Informa event revenues dip in the face of European economic woes
posted on: 25/7/2012 14:23:53
Peter Rigby RESIZE

Events, training and publishing company Informa has reported a 2.4 per cent dip in half-year revenues to the six months to 30 June 2012, triggered by tough trading conditions across Europe.
 
According to its half-yearly statement, total year-on-year revenues were £619.6m, down from £634.8m in 2011. The company blamed ongoing volatility and uncertainty across European markets, with negative growth in real terms and its knock-on effect on the rest of the world.

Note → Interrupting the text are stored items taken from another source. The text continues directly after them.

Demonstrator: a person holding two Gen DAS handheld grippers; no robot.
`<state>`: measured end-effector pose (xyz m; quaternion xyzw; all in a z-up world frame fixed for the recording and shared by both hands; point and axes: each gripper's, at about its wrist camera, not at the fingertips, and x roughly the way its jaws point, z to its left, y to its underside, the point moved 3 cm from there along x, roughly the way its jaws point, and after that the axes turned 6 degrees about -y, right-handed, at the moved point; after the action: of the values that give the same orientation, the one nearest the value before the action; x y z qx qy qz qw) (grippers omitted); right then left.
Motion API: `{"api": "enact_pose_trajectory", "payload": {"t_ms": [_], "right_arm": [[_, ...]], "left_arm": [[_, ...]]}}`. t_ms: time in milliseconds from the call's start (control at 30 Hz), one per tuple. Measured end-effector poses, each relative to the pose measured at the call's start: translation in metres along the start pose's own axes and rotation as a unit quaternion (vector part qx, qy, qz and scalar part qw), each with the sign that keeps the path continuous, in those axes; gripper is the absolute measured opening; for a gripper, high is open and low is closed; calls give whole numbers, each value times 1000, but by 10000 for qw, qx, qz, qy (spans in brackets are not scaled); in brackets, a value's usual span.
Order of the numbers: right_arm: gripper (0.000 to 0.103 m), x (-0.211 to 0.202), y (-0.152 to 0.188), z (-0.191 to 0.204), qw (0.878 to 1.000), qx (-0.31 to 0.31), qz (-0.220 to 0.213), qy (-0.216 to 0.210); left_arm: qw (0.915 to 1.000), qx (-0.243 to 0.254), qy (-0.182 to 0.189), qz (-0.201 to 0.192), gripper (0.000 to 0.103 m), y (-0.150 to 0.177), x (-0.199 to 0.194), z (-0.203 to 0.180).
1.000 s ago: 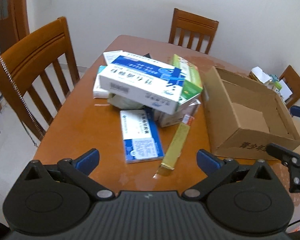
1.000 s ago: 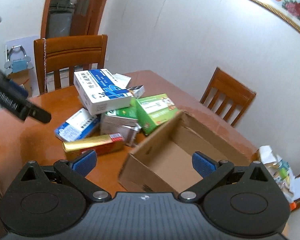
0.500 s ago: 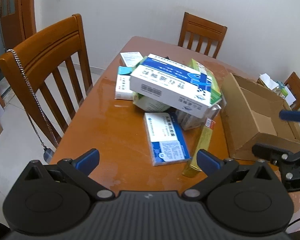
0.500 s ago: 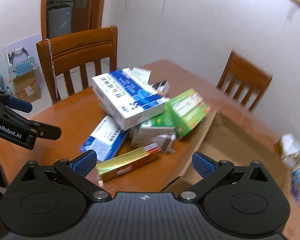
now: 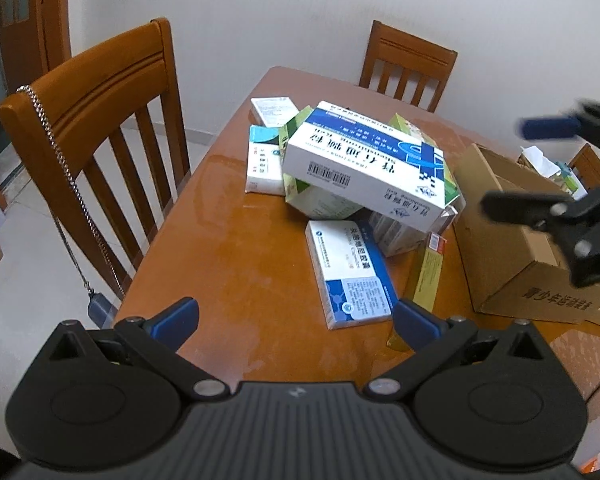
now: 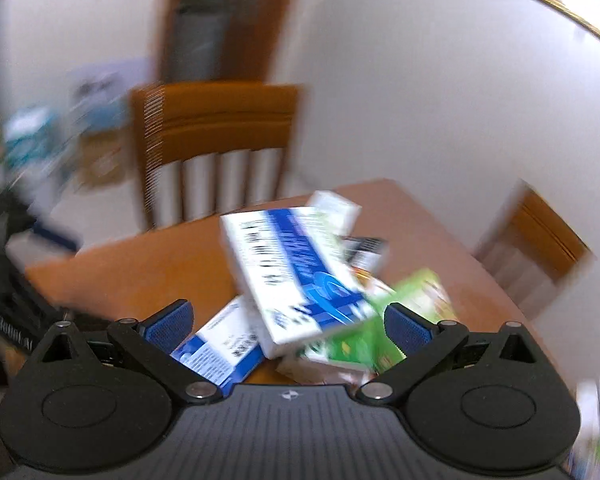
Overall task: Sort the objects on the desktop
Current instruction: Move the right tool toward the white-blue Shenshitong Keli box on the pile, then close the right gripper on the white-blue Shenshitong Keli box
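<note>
Both tools, left (image 5: pixel 296 322) and right (image 6: pixel 286 326), gape wide above glossy rectangular cardboard cartons (image 5: pixel 364 168).

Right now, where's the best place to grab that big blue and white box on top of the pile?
Take the big blue and white box across its narrow width, near the middle, coming from above. It lies tilted on the pile with its broad face up and its long sides clear. Both the left gripper and right gripper are open.

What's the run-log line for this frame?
left hand-held gripper: open, empty | right hand-held gripper: open, empty, above pile | big blue-white box: atop pile | cardboard box: open
</note>
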<state>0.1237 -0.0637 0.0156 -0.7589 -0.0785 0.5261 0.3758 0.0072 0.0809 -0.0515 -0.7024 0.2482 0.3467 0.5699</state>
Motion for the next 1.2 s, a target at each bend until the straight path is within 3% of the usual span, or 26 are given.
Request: {"api": "enact_pose_trajectory", "payload": {"t_ms": [67, 167, 267, 367, 433, 567, 833, 1200], "right_arm": [[103, 11, -8, -5, 9954, -701, 238, -604], [103, 27, -21, -14, 9845, -1479, 693, -644], [103, 37, -38, -34, 9861, -1293, 798, -673], [103, 59, -50, -51, 9857, -931, 1184, -750], [103, 71, -53, -54, 9829, -1025, 1339, -735], [103, 86, -55, -52, 9759, -1191, 1570, -938], [103, 111, -61, -50, 9716, -795, 1853, -1237], [103, 134, -66, -47, 9625, -901, 2078, -1494]], "left_arm": [[9999, -115, 74, 65, 103, -2, 3, 1], [9994, -274, 177, 135, 103, -4, 6, 3], [9995, -263, 149, 129, 103, -4, 7, 2], [9996, -221, 59, 171, 103, -7, 11, 0], [9996, -235, 99, 108, 103, -8, 12, 1], [9996, -270, 50, 32, 103, -16, 16, 4], [9993, -328, -8, 152, 103, -31, 30, 3], [9991, -315, 49, 281, 103, -29, 37, 1]]}}
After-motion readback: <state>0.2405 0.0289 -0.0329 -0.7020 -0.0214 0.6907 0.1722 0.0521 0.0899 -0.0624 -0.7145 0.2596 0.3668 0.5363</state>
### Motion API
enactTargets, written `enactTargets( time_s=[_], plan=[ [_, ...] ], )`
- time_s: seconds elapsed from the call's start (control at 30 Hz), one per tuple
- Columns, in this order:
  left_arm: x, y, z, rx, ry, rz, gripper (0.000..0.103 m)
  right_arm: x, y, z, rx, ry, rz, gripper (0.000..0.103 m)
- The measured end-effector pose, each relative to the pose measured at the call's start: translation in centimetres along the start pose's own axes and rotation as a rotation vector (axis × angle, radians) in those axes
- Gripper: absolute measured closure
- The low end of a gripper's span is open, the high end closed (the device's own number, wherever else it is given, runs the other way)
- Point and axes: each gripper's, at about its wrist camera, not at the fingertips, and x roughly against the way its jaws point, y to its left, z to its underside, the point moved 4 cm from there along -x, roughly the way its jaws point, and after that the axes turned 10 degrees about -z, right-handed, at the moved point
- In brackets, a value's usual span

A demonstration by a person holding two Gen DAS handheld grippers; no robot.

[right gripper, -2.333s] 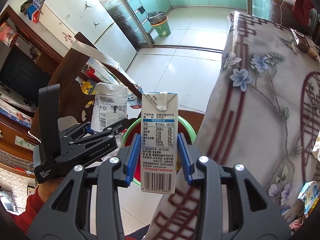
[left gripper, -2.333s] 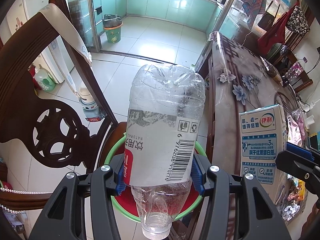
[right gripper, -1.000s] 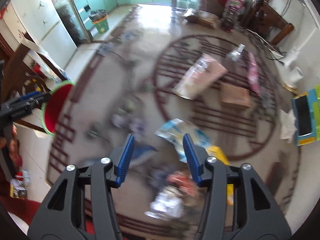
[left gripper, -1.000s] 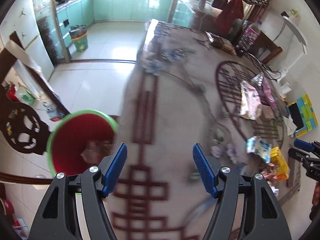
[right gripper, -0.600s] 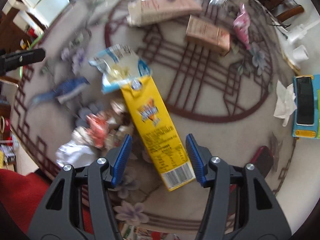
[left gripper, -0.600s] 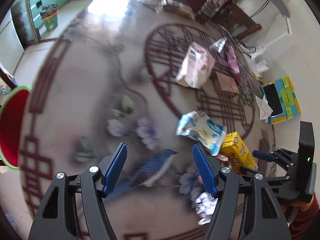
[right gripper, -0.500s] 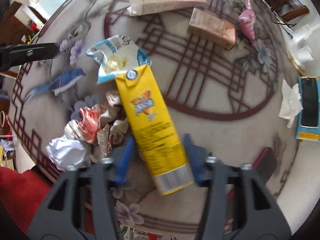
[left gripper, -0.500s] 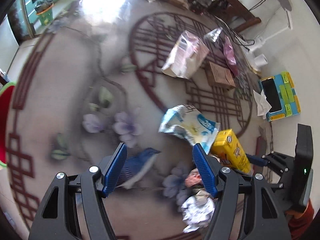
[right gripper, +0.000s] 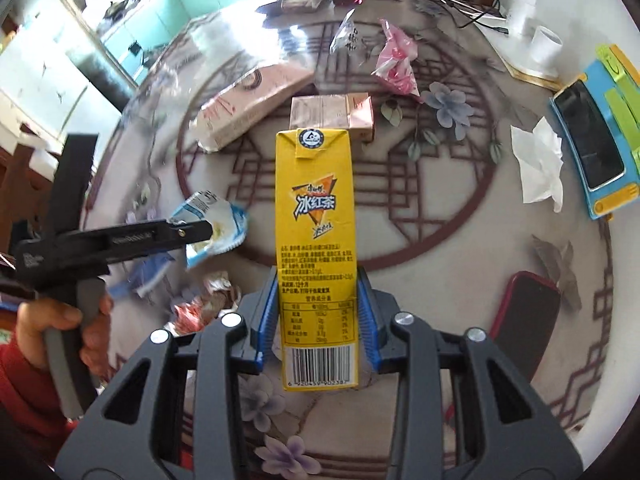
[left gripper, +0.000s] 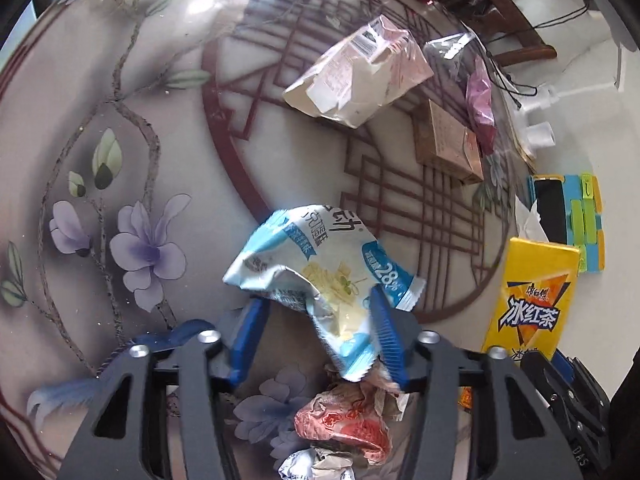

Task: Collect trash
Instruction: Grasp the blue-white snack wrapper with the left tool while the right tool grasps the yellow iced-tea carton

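Observation:
On the flowered tablecloth lies a crumpled blue-and-white snack wrapper. My left gripper has its jaws closing on the wrapper, and both blue pads touch its folds. From the right wrist view the left gripper appears side-on, with the wrapper at its tips. My right gripper is shut on a tall yellow iced-tea carton, which it holds by the lower sides. That carton also shows at the right of the left wrist view.
A pink-white bag, a small brown box and a pink bag lie farther back. Crumpled red and silver wrappers sit close to me. A tissue, a phone in a blue case and a red phone lie at right.
Both grippers swung from the red bin to the table, the bottle and milk carton gone. The right one closed on the yellow carton. The left one dropped onto the snack wrapper and narrowed.

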Motion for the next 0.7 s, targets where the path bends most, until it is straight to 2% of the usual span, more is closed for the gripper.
enactTargets(
  time_s=[0.03,0.13,0.4,0.7],
  plan=[
    [-0.1,0.0,0.0,0.003,0.007,0.004,0.08,0.1,-0.1,-0.2,-0.007,-0.003,-0.007,0.068],
    [-0.2,0.3,-0.1,0.008,0.01,0.003,0.088,0.1,0.3,-0.4,-0.013,-0.011,-0.026,0.068],
    [1.5,1.5,-0.7,-0.01,-0.045,-0.034,0.091,-1.0,1.6,-1.9,0.013,-0.013,-0.047,0.068],
    [5.0,2.6,-1.2,-0.09,-0.167,-0.136,0.092,-2.3,3.3,-2.7,0.051,0.002,-0.063,0.068]
  ],
)
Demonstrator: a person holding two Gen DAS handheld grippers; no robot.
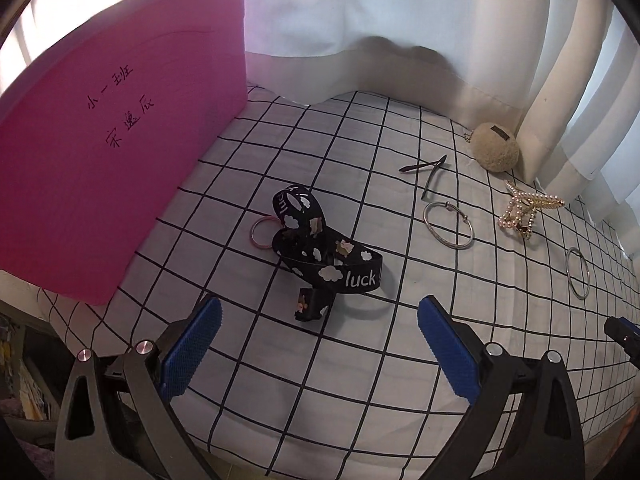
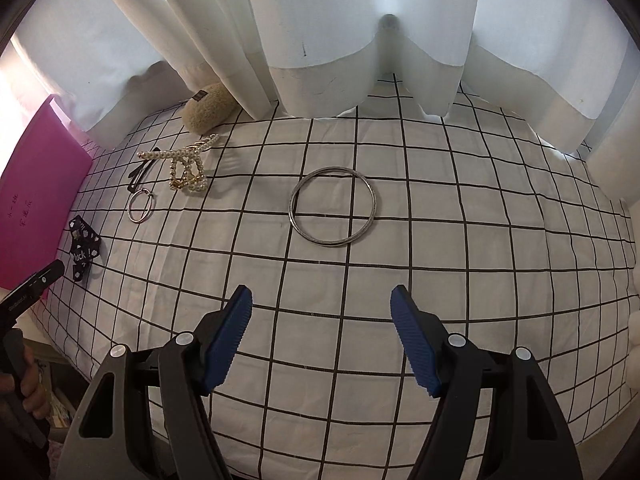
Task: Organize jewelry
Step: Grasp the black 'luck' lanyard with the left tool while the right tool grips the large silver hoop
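Observation:
My left gripper (image 1: 320, 312) is open just in front of a black "luck" strap (image 1: 320, 252) with a pink ring (image 1: 262, 231). Farther right lie a black hair clip (image 1: 430, 172), a small silver bangle (image 1: 448, 223), a pearl hair claw (image 1: 524, 210), a beige plush pendant (image 1: 496, 146) and a large silver bangle (image 1: 578, 273). My right gripper (image 2: 322, 304) is open, a short way in front of the large bangle (image 2: 334, 206). The right wrist view also shows the claw (image 2: 188, 166), small bangle (image 2: 140, 205), clip (image 2: 140, 174), strap (image 2: 83, 248) and pendant (image 2: 208, 108).
Everything lies on a white cloth with a black grid (image 2: 440, 280). A pink box (image 1: 100, 152) stands at the left, also in the right wrist view (image 2: 36, 196). White curtains (image 2: 320, 40) hang along the back edge. The table edge drops off at the left.

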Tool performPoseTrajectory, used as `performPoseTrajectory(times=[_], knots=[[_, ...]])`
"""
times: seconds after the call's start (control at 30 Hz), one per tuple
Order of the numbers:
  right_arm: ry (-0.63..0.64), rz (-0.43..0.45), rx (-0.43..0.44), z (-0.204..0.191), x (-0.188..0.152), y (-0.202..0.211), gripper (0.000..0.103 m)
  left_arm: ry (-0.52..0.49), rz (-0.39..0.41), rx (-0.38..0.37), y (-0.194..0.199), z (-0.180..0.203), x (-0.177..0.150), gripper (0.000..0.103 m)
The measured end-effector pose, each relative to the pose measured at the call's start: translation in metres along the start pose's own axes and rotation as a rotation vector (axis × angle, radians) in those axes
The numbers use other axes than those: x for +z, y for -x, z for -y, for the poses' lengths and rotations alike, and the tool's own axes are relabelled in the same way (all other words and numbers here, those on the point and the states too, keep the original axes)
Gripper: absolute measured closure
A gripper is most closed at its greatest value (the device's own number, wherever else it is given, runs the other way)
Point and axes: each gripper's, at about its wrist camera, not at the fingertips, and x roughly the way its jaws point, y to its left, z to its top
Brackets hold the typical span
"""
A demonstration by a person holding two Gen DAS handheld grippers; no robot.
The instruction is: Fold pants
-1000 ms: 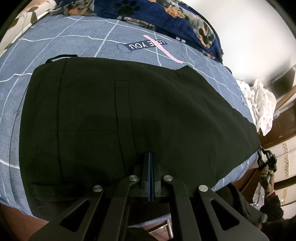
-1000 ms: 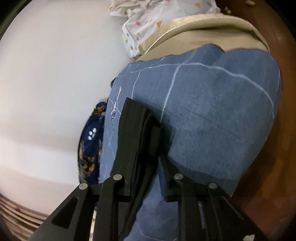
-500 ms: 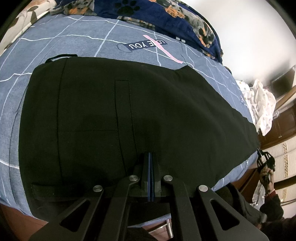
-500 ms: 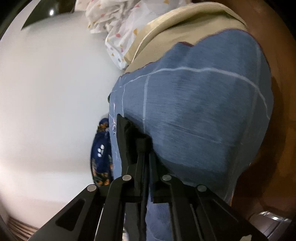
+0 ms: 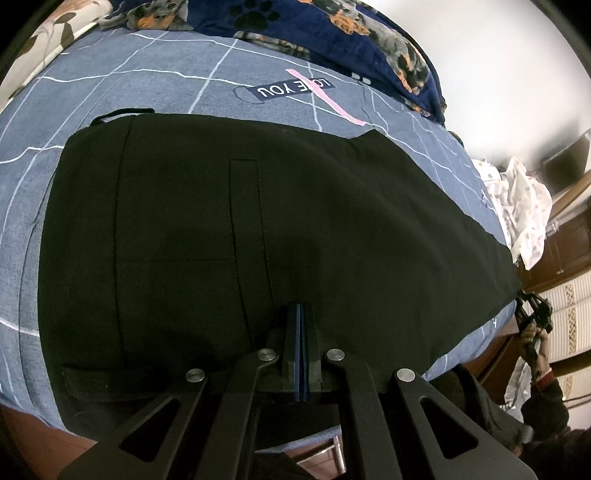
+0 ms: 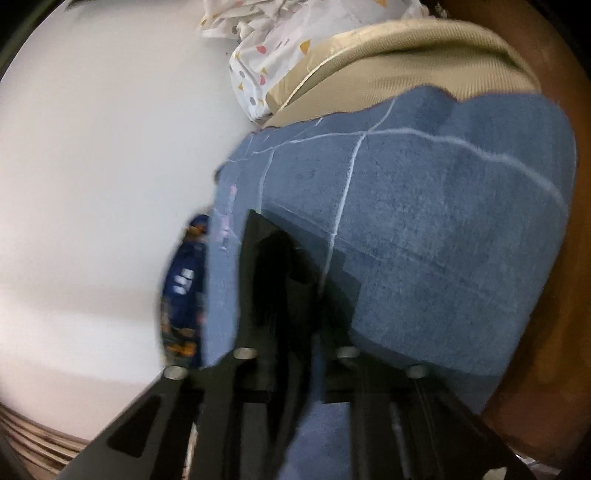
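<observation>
- The black woven trousers [image 5: 258, 236] lie flat and smooth on the grey-blue quilted bedspread with white grid lines [image 5: 110, 85]. The waistband end sits at the left of the left wrist view and the legs taper away to the right toward the bed's far corner.
- Only one leg's width shows, so the legs seem already laid one over the other lengthwise. I judge that first fold done, with the crosswise folds not yet made.
- The left gripper [image 5: 301, 314] sits at the near edge of the trousers, about midway along the seat. Its fingers [image 5: 289, 332] are pressed together with only a thin blue line between the pads, and whether any cloth is pinched there I cannot tell.
- Beyond the trousers a navy fleece blanket printed with dogs and paw marks [image 5: 332, 33] is heaped along the far side of the bed.
- Further right, a white spotted sheet [image 5: 524, 218] is bundled past the leg end.
- At the far right of that view the right gripper [image 6: 291, 295] is held at the cuff corner. Its own blurred view shows its fingers drawn nearly together with dark cloth bunched between them, so it appears to have the cuff end in hand.
- Carrying that end over toward the waistband looks to be what is left.
</observation>
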Motion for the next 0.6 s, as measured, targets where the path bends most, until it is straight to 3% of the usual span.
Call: performPoseTrajectory(times=[0.17,0.27,0.47,0.53,0.57,0.6], knots=[[0.175,0.028,-0.157,-0.033,0.008,0.005,0.100,-0.016,-0.014,0.017,-0.001,0.003,0.002,0.101],[0.141,0.052,-0.184,-0.021,0.028,0.009,0.100,-0.018,-0.011,0.013,-0.001,0.002,0.002,0.101],[0.079,0.043,-0.050,0.007,0.029,0.015,0.100,0.022,-0.001,-0.021,-0.002,-0.004,0.001,0.101],[0.001,0.112,-0.013,0.021,0.033,0.027,0.100,0.012,-0.009,-0.013,-0.002,-0.002,0.002,0.101],[-0.022,0.153,0.010,0.024,0.034,0.036,0.093,0.007,-0.012,-0.008,-0.002,-0.001,0.002,0.101],[-0.050,0.194,0.042,0.029,0.033,0.048,0.093,0.004,-0.012,-0.004,-0.002,0.000,0.003,0.101]])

Despite this, Informa’s EBITDA was up slightly to £172.7m in the first half, with an adjusted operating margin of 25.8 per cent, up from 25.1 per cent in thefirst half of 2011.
 
Across its events and training portfolio, nine large new events ran during the first half, lifting revenues to £292.3m, or 47 per cent of overall sales. Adjusted operating profit declined from £59.5m to £54.9m. Of this division, 40 per cent is made up of exhibitions and large-scale conferences, which remained resilient, cash generative and positive, Informa said.
 
These also offered strong opportunities for organic growth through geocloning. Key brands for growth include Cityscape, Beauty, Vitafoods, Anti-Ageing, Aesthetics and events for the telecoms market.
 
The company also confirmed forward bookings on leading events remain strong and said 20 per cent of revenue was coming from emerging markets.
 
In a bid to beat the economic climate in Europe, Informa revealed its acquisition of exhibition and conference business Merchandise Mart Properties Canada (MMPC) on 3 July. The organiser delivered revenues of CAD$25m (£15.8m) in 2011 and specialises in construction, real estate, interior design and furnishing sectors.
 
Informa has also restructured its European conference and training division and disposed of its Austrian, Czech Republic and Hungarian businesses. This saw the smaller conferences portfolio downsized by 550 conferences across the full-year, generating a loss on disposal of £24.4m and a non-cash impairment charge of £80m.
 
“We are confident about the opportunities that exist to grow the business within Informa by launching new shows or geocloning existing ones into a market which has been less affected by the world’s economic issues,” Informa stated in its report. It also pointed to a resilient and balanced portfolio of assets spread across formats, sectors and geographies as key in the fight against tougher trading conditions.
 
“Overall, we have made a solid start to the year and are pleased with our performance to date,” Informa chief executive Peter Rigby said. “With our flat structure, experienced local management and focus on operating profit, we continue to deliver good financial performance and earnings growth.
 
“Global economic conditions show no signs of sustained improvement. We have become used to operating in this environment and are actively managing the portfolio to concentrate on our areas of strategic focus. The business is in better shape as a result and we are well positioned for growth when an economic recovery occurs.”
 
Rigby added Informa was encouraged by product launchesplanned for the second half of the year as well as the Canadian acquisition and said the board was confident of meeting expectations for the full year.
 
Earlier this month, Informa acquired CloserStill Media’s mediaPro event in the UK for an undisclosed sum.